■ PROBLEM REQUIREMENTS: Your task is to copy each line of the material below that includes "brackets".

■ RECORDS FOR THIS TASK:

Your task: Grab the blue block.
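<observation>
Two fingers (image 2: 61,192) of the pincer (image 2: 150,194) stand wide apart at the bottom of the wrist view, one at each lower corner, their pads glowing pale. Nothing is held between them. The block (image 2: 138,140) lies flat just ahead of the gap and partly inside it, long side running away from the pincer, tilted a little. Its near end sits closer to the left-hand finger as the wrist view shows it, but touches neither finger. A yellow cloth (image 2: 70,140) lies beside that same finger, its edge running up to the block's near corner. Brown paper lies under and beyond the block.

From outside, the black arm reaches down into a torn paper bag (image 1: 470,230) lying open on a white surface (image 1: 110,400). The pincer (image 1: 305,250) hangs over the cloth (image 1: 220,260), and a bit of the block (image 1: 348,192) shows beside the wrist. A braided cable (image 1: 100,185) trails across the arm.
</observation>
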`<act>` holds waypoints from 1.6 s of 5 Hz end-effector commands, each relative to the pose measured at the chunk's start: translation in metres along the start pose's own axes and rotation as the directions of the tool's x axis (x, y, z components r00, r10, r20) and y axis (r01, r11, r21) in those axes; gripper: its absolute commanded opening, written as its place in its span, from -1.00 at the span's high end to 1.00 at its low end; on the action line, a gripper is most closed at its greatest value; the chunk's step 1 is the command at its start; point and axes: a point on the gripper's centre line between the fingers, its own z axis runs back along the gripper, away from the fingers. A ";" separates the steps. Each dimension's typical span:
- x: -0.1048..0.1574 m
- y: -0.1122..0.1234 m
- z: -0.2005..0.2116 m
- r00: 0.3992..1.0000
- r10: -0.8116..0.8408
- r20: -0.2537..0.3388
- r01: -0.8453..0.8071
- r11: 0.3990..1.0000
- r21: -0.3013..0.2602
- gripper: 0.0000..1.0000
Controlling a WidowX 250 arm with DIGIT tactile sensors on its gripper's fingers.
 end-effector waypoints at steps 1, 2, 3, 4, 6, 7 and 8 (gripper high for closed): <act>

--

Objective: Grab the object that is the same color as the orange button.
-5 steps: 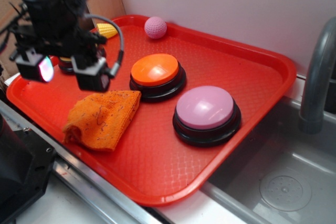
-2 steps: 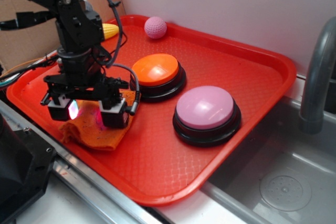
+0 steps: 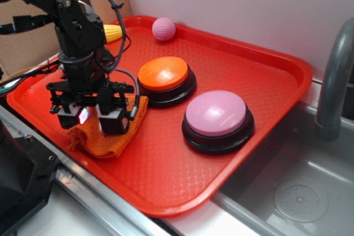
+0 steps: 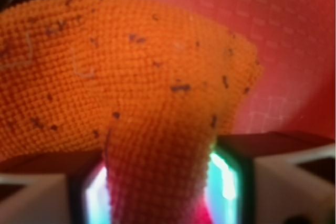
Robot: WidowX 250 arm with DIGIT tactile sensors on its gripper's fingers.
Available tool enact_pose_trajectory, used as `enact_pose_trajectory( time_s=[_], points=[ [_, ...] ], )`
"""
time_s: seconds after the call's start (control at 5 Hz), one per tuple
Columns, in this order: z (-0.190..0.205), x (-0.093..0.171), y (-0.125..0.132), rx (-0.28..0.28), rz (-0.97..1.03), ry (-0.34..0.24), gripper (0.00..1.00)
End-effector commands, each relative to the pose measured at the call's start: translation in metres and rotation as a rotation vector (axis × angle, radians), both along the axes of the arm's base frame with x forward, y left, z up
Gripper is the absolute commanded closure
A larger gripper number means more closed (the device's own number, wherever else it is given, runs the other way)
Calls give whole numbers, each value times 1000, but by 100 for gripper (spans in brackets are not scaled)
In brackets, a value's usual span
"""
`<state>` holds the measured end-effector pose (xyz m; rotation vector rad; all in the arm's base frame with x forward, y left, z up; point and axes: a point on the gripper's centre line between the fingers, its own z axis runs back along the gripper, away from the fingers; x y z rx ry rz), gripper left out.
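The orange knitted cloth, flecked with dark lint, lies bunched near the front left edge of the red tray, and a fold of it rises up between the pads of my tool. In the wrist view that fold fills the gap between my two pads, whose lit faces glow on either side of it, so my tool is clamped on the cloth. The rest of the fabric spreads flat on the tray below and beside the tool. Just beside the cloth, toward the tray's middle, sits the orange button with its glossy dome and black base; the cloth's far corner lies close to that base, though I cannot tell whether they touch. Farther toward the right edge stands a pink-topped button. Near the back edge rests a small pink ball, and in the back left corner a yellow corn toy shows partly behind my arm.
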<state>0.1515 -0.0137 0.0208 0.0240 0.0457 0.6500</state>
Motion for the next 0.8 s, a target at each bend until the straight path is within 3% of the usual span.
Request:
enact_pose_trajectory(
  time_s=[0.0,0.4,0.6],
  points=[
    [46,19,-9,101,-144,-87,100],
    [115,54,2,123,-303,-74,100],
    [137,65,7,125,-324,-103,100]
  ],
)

■ ANSWER BOX:
Calls give whole numbers, each value times 1000, but by 100 for gripper (spans in brackets are not scaled)
In brackets, a value's usual span

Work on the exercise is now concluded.